Task to complete -
Gather all lines in the records below that include the word "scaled".

Collection entries
|---|

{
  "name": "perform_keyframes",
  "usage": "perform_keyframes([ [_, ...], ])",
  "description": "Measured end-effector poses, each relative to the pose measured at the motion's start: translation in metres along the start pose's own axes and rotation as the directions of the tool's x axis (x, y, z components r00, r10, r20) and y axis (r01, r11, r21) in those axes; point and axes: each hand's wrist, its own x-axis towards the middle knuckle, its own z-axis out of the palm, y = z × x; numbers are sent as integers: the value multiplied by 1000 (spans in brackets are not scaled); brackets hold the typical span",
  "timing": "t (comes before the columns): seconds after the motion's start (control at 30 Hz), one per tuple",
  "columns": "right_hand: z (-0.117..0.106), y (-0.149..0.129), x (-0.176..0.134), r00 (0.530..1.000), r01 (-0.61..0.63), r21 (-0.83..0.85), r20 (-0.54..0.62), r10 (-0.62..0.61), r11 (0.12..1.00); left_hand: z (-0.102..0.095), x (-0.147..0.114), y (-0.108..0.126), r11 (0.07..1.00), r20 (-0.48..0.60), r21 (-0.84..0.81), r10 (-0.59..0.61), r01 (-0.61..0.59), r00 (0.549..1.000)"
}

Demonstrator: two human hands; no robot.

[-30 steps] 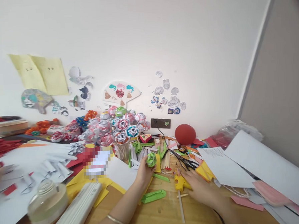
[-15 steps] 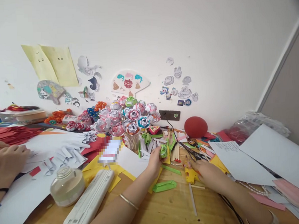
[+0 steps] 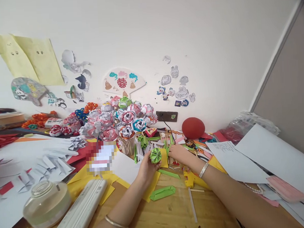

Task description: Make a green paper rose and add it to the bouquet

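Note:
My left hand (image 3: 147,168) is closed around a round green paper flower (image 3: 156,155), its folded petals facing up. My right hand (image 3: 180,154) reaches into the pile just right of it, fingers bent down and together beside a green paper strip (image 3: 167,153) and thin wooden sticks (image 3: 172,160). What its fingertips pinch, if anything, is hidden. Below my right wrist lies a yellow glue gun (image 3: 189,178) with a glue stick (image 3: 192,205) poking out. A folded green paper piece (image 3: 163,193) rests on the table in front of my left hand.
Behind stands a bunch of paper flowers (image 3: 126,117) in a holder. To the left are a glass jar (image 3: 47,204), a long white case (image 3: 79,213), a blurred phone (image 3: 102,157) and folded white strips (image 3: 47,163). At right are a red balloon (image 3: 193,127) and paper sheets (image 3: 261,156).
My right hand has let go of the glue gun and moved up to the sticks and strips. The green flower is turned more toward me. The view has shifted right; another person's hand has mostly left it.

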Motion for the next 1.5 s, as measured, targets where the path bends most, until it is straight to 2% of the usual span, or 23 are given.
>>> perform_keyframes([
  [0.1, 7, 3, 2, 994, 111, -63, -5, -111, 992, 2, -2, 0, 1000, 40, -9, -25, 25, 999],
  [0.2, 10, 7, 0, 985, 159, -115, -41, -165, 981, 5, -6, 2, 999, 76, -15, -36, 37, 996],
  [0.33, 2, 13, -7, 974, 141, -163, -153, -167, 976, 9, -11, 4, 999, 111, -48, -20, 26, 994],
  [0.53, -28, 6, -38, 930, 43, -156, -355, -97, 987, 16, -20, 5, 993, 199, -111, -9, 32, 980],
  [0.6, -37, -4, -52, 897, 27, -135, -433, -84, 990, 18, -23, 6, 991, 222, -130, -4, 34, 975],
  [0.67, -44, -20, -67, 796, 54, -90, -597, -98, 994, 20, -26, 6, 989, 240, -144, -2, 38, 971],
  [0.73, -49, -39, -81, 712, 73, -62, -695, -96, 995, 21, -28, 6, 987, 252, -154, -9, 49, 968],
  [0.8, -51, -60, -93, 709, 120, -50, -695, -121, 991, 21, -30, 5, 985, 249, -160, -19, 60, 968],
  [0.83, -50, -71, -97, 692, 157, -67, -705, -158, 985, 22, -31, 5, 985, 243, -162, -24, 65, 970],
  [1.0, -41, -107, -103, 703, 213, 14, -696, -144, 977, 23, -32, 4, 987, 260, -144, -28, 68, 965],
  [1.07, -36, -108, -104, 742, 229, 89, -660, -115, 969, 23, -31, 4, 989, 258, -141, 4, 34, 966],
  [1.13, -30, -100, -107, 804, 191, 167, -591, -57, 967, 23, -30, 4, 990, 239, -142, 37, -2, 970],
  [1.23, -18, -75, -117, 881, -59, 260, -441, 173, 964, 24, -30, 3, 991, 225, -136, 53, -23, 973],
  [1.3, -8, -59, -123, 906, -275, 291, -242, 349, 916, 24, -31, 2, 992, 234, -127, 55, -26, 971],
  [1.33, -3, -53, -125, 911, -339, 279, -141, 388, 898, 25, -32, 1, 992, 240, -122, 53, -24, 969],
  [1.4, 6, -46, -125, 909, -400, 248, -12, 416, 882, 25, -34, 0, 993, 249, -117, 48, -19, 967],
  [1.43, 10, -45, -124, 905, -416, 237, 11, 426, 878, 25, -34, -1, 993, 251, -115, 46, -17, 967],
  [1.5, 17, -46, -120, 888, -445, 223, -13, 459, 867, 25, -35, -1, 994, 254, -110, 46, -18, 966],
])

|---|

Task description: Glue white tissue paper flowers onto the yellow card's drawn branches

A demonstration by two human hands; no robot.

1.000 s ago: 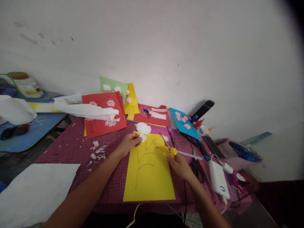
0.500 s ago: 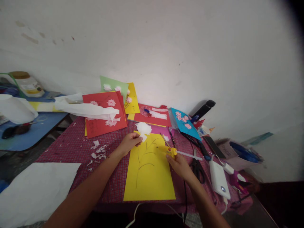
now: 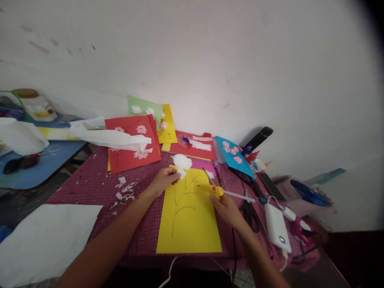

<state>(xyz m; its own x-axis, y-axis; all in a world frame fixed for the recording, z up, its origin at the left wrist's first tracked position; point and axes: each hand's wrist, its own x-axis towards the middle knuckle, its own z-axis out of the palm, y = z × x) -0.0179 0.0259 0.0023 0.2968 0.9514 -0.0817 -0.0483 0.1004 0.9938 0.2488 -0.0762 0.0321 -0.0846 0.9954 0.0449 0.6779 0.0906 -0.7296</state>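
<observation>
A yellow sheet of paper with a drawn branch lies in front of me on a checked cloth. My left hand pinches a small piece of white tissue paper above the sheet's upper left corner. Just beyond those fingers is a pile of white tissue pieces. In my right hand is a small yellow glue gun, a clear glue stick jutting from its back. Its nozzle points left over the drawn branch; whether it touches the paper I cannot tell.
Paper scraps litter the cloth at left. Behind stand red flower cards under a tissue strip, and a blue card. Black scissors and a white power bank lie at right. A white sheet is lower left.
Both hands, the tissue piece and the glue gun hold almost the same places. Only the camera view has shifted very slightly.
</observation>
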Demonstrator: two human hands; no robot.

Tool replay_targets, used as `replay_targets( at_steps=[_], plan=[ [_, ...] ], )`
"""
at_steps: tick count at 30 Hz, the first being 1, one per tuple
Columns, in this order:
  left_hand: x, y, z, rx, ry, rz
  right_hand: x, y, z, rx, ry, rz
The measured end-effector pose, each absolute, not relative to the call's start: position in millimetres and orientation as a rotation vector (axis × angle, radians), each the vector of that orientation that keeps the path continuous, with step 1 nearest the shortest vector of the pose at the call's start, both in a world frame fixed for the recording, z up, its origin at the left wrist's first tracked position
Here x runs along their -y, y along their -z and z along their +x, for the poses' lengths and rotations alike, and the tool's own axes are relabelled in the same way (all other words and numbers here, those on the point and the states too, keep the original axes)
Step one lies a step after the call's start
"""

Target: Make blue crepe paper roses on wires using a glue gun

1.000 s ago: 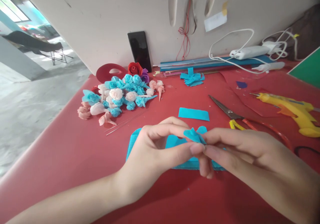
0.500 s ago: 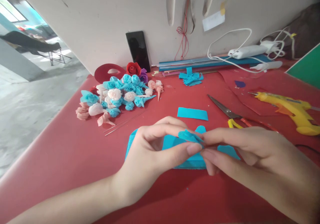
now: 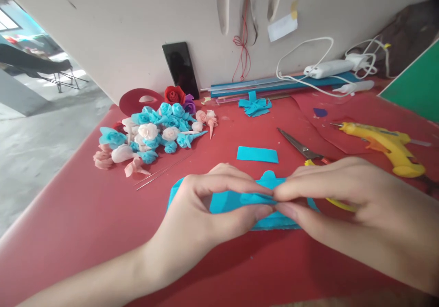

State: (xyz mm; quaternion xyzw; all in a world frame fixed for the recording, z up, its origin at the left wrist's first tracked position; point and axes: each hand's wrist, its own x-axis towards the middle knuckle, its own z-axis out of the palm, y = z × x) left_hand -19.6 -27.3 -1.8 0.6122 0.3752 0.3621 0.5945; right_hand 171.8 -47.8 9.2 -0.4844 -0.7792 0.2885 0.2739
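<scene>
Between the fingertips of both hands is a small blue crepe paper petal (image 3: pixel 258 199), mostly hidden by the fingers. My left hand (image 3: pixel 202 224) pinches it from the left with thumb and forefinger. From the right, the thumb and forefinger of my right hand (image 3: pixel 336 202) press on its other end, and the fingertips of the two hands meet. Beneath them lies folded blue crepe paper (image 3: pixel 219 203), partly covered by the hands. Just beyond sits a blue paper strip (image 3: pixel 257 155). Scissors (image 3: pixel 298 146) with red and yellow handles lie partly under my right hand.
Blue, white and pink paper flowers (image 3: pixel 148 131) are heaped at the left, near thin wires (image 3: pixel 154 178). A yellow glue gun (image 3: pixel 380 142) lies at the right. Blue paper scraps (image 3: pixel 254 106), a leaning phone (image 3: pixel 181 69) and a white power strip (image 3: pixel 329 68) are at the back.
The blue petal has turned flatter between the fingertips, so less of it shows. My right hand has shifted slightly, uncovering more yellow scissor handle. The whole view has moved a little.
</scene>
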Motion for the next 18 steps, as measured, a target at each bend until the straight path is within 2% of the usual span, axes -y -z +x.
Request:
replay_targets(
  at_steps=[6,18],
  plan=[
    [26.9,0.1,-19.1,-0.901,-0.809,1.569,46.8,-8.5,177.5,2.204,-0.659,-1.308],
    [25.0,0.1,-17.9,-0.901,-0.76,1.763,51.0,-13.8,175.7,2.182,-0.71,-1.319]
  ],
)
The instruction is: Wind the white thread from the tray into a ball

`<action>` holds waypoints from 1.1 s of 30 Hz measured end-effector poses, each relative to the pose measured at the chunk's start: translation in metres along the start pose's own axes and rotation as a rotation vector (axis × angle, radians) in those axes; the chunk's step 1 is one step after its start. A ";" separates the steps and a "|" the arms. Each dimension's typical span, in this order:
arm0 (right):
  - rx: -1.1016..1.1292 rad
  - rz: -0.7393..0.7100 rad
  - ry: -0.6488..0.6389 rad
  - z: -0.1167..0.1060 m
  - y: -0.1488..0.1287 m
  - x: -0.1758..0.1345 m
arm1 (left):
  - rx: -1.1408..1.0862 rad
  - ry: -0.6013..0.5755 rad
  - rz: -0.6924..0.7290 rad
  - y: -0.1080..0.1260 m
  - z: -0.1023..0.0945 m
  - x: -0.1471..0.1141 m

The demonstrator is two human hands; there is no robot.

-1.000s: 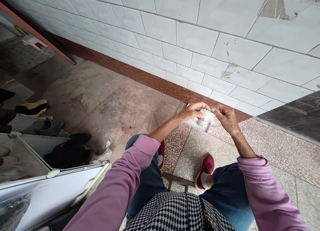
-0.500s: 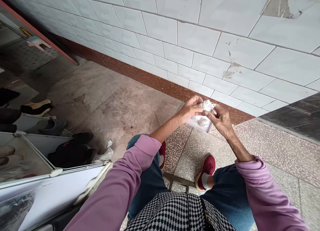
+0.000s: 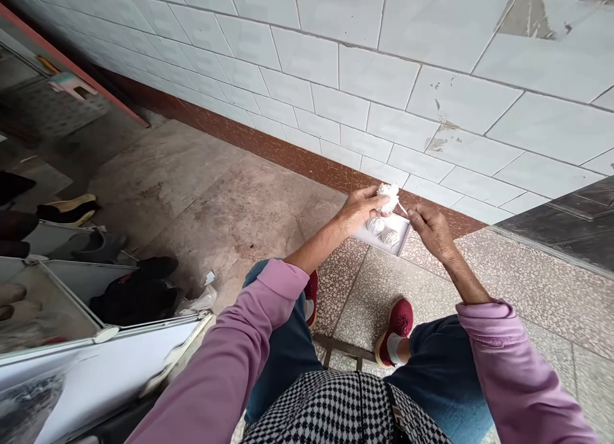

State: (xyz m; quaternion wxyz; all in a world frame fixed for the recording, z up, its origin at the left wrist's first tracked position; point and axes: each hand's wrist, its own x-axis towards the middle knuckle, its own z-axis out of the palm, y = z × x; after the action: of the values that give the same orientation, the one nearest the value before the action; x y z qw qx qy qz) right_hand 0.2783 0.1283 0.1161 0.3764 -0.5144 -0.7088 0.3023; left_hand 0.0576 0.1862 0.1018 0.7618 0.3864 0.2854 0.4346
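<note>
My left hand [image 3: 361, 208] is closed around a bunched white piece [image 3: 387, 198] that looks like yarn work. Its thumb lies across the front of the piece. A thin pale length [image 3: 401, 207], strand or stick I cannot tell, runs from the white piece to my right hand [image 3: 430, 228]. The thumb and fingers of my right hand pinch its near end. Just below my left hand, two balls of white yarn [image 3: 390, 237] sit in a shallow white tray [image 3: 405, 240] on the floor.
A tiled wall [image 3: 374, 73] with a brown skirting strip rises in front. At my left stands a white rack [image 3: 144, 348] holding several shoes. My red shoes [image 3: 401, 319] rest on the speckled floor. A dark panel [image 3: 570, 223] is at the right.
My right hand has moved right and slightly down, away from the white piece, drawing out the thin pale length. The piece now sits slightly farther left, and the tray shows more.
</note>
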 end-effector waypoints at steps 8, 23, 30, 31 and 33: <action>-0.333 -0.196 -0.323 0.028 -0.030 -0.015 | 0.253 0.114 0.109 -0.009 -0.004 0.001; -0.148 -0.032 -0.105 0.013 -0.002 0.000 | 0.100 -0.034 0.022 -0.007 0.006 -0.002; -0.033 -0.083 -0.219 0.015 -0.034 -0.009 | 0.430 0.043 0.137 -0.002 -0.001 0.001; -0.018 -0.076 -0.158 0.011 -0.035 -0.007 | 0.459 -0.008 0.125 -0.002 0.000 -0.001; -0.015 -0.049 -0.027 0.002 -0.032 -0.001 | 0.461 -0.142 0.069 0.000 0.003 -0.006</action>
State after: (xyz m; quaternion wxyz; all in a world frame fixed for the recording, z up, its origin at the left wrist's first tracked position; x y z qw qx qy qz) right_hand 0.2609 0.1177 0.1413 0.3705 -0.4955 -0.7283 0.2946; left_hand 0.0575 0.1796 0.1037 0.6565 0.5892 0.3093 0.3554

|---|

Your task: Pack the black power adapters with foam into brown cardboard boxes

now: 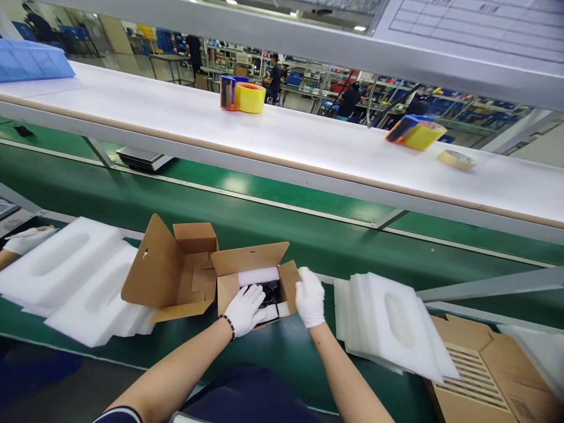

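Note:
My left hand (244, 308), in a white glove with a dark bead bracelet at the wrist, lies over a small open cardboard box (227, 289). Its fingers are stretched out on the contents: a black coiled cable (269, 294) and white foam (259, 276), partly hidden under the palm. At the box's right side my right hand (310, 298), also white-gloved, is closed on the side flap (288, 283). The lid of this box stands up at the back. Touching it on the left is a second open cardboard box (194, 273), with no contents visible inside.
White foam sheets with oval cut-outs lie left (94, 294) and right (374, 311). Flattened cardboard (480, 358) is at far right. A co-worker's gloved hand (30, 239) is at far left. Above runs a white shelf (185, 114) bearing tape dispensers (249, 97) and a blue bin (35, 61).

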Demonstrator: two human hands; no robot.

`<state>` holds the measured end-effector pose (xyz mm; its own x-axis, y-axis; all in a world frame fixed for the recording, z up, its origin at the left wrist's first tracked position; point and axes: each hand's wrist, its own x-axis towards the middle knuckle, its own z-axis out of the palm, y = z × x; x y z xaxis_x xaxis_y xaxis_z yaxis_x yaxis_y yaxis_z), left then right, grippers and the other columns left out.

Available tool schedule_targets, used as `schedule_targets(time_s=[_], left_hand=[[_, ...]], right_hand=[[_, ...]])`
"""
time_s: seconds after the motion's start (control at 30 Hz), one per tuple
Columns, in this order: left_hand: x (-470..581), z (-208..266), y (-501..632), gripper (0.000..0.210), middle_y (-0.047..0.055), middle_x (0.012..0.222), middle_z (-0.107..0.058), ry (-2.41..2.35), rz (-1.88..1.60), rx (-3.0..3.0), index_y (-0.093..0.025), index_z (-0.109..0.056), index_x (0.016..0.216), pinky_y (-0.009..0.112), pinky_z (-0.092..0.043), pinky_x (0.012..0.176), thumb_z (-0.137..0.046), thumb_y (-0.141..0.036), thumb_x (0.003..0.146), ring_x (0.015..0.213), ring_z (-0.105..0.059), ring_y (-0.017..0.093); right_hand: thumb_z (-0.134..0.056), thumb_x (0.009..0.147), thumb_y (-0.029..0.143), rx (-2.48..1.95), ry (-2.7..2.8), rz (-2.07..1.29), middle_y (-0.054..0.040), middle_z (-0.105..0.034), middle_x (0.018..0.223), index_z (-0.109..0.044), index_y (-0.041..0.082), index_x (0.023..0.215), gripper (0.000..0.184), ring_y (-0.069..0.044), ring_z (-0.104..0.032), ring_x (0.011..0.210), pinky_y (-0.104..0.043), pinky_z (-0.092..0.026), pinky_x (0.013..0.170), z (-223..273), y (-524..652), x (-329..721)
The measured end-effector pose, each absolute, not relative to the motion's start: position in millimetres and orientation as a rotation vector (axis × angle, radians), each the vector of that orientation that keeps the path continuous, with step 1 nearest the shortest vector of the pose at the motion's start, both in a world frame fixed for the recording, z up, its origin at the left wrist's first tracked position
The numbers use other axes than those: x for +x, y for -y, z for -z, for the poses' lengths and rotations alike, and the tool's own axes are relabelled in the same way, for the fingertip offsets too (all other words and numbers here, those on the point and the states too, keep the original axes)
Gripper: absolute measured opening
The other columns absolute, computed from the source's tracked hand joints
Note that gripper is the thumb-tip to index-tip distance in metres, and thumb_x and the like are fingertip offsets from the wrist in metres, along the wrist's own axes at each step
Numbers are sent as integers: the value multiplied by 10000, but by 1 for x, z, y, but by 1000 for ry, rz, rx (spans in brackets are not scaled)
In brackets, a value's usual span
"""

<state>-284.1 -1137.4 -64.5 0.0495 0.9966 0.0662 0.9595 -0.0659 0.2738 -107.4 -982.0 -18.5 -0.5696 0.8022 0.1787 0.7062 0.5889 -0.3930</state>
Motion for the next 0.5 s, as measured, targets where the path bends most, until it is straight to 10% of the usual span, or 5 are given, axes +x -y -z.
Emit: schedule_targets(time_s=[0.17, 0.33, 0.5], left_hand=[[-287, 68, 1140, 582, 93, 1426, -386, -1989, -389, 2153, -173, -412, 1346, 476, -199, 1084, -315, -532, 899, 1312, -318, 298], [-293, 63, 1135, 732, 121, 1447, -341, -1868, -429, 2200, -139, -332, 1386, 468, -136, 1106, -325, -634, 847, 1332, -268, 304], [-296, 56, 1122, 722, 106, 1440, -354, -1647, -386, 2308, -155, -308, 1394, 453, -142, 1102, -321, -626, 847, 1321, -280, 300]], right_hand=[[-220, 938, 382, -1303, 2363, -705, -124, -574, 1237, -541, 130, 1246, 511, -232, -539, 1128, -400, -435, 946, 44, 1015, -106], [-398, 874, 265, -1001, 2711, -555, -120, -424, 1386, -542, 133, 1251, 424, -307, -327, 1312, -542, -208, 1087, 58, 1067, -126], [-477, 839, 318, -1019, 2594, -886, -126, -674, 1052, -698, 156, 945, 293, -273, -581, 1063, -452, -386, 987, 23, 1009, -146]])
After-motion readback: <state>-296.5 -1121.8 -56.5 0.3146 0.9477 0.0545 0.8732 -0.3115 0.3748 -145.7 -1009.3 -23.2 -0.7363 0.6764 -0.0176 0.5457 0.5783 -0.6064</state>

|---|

Result for this task -
  "description": "Measured end-effector poses, each relative to the pose measured at the motion's start: translation in metres along the start pose's own axes and rotation as the directions of the tool's x axis (x, y, z components r00, r10, r20) and y axis (r01, r11, r21) in those axes; point and axes: each hand's wrist, its own x-axis towards the middle knuckle, its own z-axis out of the palm, y = z × x; numbers are sent as integers: the value multiplied by 1000 (spans in brackets are not scaled); brackets hold the typical span",
Numbers are sent as integers: the value multiplied by 10000, but by 1 for x, z, y, but by 1000 for ry, rz, rx (spans in brackets are not scaled)

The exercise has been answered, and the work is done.